→ **PROBLEM DETAILS**: From start to end, write out the following data exactly, apart from its images.

Start of Block

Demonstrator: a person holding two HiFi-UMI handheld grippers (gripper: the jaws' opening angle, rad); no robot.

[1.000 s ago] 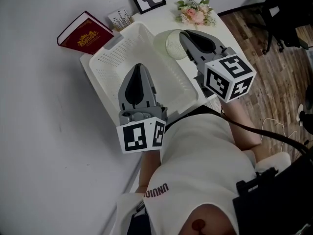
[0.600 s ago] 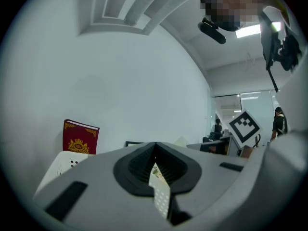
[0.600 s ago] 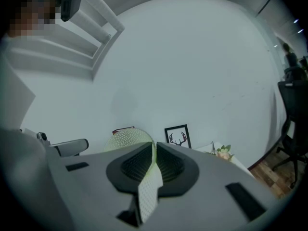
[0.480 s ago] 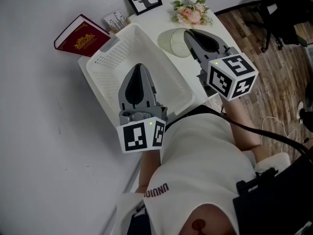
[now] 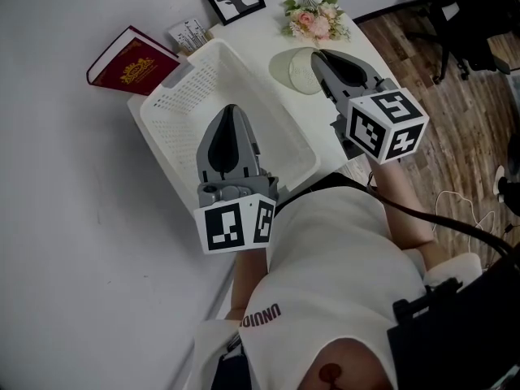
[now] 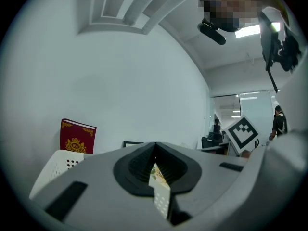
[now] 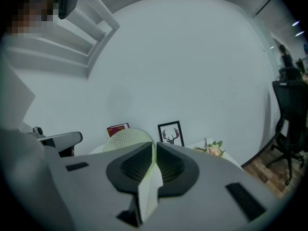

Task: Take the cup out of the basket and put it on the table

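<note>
Has shifted the cup point(image 5: 294, 70) away from the basket point(image 5: 191, 108) edge and out over the bare counter point(image 5: 268, 31), nearer the flowers point(image 5: 313, 21), within the last second. Still clenches its rim in the right claw point(image 5: 318, 55), tilted on its side and seemingly not yet resting on the counter. Leaves, probably, only the lowering and letting go. Keeps the left claw point(image 5: 231, 110) closed and empty above the basket.
</note>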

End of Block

→ **RESULT**:
Demonstrator: a person holding two HiFi-UMI handheld grippers (gripper: the jaws' opening angle, rad); no robot.

[1.000 s ago] 
[0.600 s ago] 
[0.600 s ago] 
[0.480 s ago] 
[now] 
[now] 
[now] 

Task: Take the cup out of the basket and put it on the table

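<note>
Has shifted the cup point(image 5: 294, 70) away from the basket point(image 5: 191, 108) edge and out over the bare counter point(image 5: 268, 31), nearer the flowers point(image 5: 313, 21), within the last second. Still clenches its rim in the right claw point(image 5: 318, 55), tilted on its side and seemingly not yet resting on the counter. Leaves, probably, only the lowering and letting go. Keeps the left claw point(image 5: 231, 110) closed and empty above the basket.
</note>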

No more output is needed.